WHAT TO PRODUCE: What you return must match the data exactly, line for line.

DATASET CONTENT:
■ ■ ■ ■

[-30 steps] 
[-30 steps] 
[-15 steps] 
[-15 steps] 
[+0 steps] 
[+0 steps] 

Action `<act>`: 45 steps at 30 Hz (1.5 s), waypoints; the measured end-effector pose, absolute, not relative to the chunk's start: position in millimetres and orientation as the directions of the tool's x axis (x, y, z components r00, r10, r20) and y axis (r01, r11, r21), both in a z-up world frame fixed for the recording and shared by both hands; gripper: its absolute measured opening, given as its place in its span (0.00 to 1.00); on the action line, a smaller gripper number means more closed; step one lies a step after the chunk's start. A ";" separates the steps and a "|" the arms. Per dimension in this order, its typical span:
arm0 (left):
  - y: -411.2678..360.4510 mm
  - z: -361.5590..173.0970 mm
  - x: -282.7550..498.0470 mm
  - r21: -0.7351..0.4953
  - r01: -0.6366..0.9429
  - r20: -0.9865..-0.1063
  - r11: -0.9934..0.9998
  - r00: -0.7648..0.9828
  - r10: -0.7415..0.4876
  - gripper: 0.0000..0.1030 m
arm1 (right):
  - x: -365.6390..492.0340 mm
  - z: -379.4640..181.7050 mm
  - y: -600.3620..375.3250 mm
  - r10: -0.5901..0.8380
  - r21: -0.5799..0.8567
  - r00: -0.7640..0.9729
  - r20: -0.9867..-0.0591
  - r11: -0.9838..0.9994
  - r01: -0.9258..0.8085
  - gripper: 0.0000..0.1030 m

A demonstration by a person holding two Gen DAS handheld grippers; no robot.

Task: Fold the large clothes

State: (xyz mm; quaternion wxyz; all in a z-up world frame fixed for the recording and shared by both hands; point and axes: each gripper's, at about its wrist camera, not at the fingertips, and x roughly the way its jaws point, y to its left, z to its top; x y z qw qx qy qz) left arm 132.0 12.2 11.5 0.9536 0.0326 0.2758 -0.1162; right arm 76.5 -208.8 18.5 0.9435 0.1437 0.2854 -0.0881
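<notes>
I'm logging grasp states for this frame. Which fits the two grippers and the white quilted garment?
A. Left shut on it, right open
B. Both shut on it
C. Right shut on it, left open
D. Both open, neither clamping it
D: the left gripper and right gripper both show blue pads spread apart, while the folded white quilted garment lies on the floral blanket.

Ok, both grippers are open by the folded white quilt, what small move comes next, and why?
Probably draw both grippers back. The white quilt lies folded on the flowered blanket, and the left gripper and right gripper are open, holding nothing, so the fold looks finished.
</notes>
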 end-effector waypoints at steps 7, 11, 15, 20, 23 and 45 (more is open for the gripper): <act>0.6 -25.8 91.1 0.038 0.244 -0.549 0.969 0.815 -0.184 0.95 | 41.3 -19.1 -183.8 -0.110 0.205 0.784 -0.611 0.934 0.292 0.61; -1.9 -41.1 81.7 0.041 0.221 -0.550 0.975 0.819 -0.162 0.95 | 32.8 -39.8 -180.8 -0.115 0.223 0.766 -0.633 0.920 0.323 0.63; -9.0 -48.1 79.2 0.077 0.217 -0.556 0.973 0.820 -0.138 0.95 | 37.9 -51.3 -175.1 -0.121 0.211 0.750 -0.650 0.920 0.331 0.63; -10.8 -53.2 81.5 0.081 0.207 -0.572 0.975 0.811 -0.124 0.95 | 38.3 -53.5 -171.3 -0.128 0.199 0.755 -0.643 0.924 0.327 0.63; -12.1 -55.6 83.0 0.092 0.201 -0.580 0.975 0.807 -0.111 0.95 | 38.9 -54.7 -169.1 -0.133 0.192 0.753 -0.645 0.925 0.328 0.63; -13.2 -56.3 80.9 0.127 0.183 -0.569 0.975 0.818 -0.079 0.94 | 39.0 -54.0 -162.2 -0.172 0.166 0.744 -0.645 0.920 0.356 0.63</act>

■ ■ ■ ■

YOUR SOLUTION:
[-30 steps] 
[-30 steps] 
[-15 steps] 
[-15 steps] 
[+0 steps] 
[+0 steps] 

Action `<act>`: 45 steps at 30 Hz (1.5 s), waypoints; the measured end-effector pose, absolute, not relative to the chunk's start: position in millimetres and orientation as the directions of the tool's x axis (x, y, z components r00, r10, r20) and y axis (r01, r11, r21), both in a z-up world frame fixed for the recording and shared by both hands; gripper: its absolute measured opening, given as its place in its span (0.00 to 1.00); on the action line, a smaller gripper number means more closed; step one lies a step after the chunk's start. A ";" separates the steps and a "|" the arms. Per dimension in this order, its typical span:
arm0 (left):
  - y: -411.2678..360.4510 mm
  - z: -361.5590..173.0970 mm
  - x: -282.7550..498.0470 mm
  - r21: -0.7351..0.4953
  - r01: -0.6366..0.9429
  - r20: -0.9865..-0.1063
  - r11: -0.9934..0.9998
  - r00: -0.7648..0.9828
  - r10: -0.7415..0.4876
  - gripper: 0.0000..0.1030 m
arm1 (right):
  - x: -365.6390..492.0340 mm
  - z: -379.4640..181.7050 mm
  - y: -600.3620..375.3250 mm
  - r10: -0.5901..0.8380
  - r21: -0.5799..0.8567
  - r00: -0.7640..0.9729
  - r20: -0.9867..-0.0591
  - r11: -0.9838..0.9994
  - r01: -0.9258..0.8085
  - gripper: 0.0000..0.1030 m

A demonstration by a person holding two Gen DAS handheld grippers; no robot.

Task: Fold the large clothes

State: (xyz mm; quaternion wxyz; all in a z-up world frame fixed for the recording and shared by both hands; point and axes: each gripper's, at about its wrist camera, not at the fingertips, and x roughly the way its jaws point, y to its left, z to its top; x y z qw qx qy qz) left arm 132.0 12.2 11.5 0.9536 0.0326 0.2758 -0.1162; right arm 76.5 -208.8 18.5 0.9435 0.1437 0.2854 -0.0881
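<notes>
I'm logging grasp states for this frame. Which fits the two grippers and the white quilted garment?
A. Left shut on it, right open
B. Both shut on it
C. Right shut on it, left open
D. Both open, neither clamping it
D: the left gripper and right gripper both show blue pads spread apart, while the folded white quilted garment lies on the floral blanket.

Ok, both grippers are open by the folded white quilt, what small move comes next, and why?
Probably draw both grippers back. The white quilt lies folded on the flowered blanket, and the left gripper and right gripper are open, holding nothing, so the fold looks finished.
</notes>
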 end-effector waypoints at steps 7, 11, 15, 20, 23 and 45 (more is open for the gripper): <act>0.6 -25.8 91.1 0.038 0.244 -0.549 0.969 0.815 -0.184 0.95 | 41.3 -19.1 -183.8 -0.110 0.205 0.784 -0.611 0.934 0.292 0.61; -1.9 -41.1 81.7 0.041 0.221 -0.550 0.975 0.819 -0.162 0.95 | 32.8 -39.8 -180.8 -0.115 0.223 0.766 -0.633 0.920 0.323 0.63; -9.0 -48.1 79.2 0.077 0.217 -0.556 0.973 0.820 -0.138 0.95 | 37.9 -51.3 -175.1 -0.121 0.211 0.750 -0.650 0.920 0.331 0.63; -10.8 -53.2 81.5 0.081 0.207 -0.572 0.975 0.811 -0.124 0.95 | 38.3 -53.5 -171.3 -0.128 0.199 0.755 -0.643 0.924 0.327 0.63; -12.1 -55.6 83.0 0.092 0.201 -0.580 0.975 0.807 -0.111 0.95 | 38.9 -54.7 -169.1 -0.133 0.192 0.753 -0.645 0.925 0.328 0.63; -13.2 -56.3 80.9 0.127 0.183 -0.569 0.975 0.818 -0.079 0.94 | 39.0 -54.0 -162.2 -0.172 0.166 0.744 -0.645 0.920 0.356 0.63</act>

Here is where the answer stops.